The Manifestos - what will they do for pensions and savings?


Charlotte Black, Head of Corporate Affairs at Brewin Dolphin commented,

“As one of the largest private client portfolio managers and pension advisers in the UK, Brewin Dolphin has been growing increasingly anxious about the state of Britain's diminishing financial security in retirement. Consequently over the past two years we have been raising our concerns at Government level, highlighting the major issue of pension shortfall being faced by many Britons. To demonstrate our ongoing commitment to this major issue we recently launched the UK’s first pension calculator at www.pensionstimebomb.com which enables individuals to calculate the impact on their pensions of the removal of the tax credit on dividend income introduced in the 1997 Budget. Within a week of launch the Pensions Calculator received over 4,000 visitors who entered their pension details into the calculator and found out for themselves the impact on their own pension savings and how much more they will now need to save to make up the shortfall, or indeed how much longer they may have to work in order to achieve the pension pot they aspired to before the tax change.

We will continue to raise awareness among investors about this issue to ensure that they continue to challenge MPs and candidates from all parties during the General Election about Britain's dwindling pensions. This week's Manifestos have to some extent addressed the issue as we have seen the three main parties outline how they propose to tackle Britain’s Pension Timebomb. However it is still early days and some of their election promises simply do not stack up. We want to see the right policy measures introduced to restore individuals' faith in saving for retirement, and we want the next Government to stick to the policy throughout the next Parliament – to create more certainty and confidence for savers and investors and support the re emergence of a savings culture."
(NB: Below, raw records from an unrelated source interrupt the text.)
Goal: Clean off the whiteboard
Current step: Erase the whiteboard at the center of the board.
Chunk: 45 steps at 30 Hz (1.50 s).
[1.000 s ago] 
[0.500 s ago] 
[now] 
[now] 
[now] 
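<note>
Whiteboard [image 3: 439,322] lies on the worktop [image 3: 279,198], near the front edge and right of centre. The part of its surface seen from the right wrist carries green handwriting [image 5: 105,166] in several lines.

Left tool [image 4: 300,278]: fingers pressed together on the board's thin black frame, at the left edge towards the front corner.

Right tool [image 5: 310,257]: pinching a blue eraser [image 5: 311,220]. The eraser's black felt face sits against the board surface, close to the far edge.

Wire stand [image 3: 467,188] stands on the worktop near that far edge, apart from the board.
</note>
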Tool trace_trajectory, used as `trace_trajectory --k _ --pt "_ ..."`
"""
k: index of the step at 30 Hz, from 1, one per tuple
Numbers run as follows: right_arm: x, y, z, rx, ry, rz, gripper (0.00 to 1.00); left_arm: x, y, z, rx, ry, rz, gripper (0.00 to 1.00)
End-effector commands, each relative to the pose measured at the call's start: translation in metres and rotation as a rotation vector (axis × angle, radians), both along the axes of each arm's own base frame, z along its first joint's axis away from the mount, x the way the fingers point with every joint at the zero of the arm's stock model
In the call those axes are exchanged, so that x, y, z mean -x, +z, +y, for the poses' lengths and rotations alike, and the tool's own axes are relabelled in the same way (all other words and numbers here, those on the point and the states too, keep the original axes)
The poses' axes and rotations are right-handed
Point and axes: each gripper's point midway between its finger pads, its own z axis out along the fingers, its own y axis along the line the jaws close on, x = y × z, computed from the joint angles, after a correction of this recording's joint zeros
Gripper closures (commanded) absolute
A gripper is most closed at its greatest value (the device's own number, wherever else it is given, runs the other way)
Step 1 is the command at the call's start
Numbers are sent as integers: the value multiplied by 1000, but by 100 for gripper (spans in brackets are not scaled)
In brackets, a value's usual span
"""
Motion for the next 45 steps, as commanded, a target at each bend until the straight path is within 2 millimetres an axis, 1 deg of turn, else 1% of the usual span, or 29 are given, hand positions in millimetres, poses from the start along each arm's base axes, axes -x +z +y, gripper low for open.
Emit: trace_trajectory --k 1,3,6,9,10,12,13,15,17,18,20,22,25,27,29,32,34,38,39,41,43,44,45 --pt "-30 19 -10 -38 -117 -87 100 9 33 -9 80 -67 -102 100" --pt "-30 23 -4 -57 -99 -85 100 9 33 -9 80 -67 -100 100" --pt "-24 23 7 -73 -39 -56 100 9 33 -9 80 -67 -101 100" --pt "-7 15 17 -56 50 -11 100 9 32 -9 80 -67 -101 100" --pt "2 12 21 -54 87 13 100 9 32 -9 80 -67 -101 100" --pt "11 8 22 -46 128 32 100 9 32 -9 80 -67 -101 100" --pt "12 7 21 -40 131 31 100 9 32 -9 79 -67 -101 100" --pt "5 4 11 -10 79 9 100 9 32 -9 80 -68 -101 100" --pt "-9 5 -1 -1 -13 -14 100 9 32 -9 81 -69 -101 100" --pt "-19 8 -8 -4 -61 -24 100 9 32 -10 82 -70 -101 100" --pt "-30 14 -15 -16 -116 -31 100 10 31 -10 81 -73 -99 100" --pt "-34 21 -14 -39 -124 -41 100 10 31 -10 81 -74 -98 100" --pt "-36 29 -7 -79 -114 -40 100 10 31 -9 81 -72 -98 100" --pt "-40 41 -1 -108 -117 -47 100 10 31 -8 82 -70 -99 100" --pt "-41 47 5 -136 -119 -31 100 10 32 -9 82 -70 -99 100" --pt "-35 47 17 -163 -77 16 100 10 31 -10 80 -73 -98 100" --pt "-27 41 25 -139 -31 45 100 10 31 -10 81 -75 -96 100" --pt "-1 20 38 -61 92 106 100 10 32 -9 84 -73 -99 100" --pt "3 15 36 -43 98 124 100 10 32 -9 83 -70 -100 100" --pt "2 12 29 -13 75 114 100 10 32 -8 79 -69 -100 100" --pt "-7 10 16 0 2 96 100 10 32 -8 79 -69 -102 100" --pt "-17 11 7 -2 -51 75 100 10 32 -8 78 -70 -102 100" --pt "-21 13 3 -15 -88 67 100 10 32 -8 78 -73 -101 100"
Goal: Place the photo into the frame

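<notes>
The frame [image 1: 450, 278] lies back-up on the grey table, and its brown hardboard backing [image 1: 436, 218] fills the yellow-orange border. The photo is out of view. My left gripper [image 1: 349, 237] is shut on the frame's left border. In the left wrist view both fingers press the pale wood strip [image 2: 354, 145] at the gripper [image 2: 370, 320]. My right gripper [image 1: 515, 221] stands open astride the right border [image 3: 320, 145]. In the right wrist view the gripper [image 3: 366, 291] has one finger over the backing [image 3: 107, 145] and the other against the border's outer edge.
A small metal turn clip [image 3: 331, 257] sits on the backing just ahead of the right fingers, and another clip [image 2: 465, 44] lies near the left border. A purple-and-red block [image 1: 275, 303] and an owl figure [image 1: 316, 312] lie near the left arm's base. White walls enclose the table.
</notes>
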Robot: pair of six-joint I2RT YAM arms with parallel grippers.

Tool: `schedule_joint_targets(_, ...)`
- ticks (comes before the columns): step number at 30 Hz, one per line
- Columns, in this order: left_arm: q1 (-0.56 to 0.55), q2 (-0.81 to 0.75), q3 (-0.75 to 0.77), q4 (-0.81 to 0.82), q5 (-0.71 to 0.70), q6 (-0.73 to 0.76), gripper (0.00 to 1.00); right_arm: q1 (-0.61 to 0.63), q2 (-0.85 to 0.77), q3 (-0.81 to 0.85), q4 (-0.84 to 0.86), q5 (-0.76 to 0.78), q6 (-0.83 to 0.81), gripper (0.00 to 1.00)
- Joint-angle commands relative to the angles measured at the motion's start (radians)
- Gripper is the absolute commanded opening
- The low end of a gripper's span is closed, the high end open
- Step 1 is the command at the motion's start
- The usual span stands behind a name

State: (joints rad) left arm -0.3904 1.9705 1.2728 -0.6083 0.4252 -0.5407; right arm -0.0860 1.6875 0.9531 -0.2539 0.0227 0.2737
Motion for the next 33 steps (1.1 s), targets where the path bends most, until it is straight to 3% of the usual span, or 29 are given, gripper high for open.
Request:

  • The Labour Manifesto clearly states that the party 'will continue to make pension saving more attractive for individuals through favourable tax treatment' but we are concerned that many Britons now face a Pensions time bomb - an ageing population with diminishing financial security in retirement - as a result of the removal of the tax credit on dividend income by Labour in their 1997 Budget. The Labour Manifesto needs more clarity about what the Party means by 'favourable tax treatment', as other than to re state its commitment to NEST*, we can see nothing new. (*National Employment Savings Trust – previously known as Pension Accounts)
  • Brewin Dolphin welcomes The Conservative's aspiration to restore the value of dividend tax credits - “When resources allow, our ambition is to start to reverse the effects of the abolition of the dividend tax credit for pension funds." It is also reassuring to hear that an incoming Conservative government would work with the trade unions, businesses and others to address the growing disparity between public sector pensions and private sector pensions, while protecting accrued rights. They also pledge to end the annuity at 75 requirement; to stop the spread of means testing and to look at how they can simplify the rules and regulations round pensions, which would he hugely welcome by both savers and their advisers. However, we do call on the Conservatives to have more clarity about how they would encourage wider savings and ISAs in particular.
  • On pensions, the Liberal Democrats said they would immediately restore the link between the basic state pension and earnings, and increase the state pension annually by whichever was the higher of growth in earnings or growth in prices or 2.5%. They would also scrap the age 75 compulsory annuity rule and give people ‘greater flexibility in accessing part of their personal pension fund early, for example to help in times of financial hardship.’ However, the proposal we are most concerned about is to reduce tax relief for all pension contributions to the basic rate – removing incentives for many tax payers to save into pensions.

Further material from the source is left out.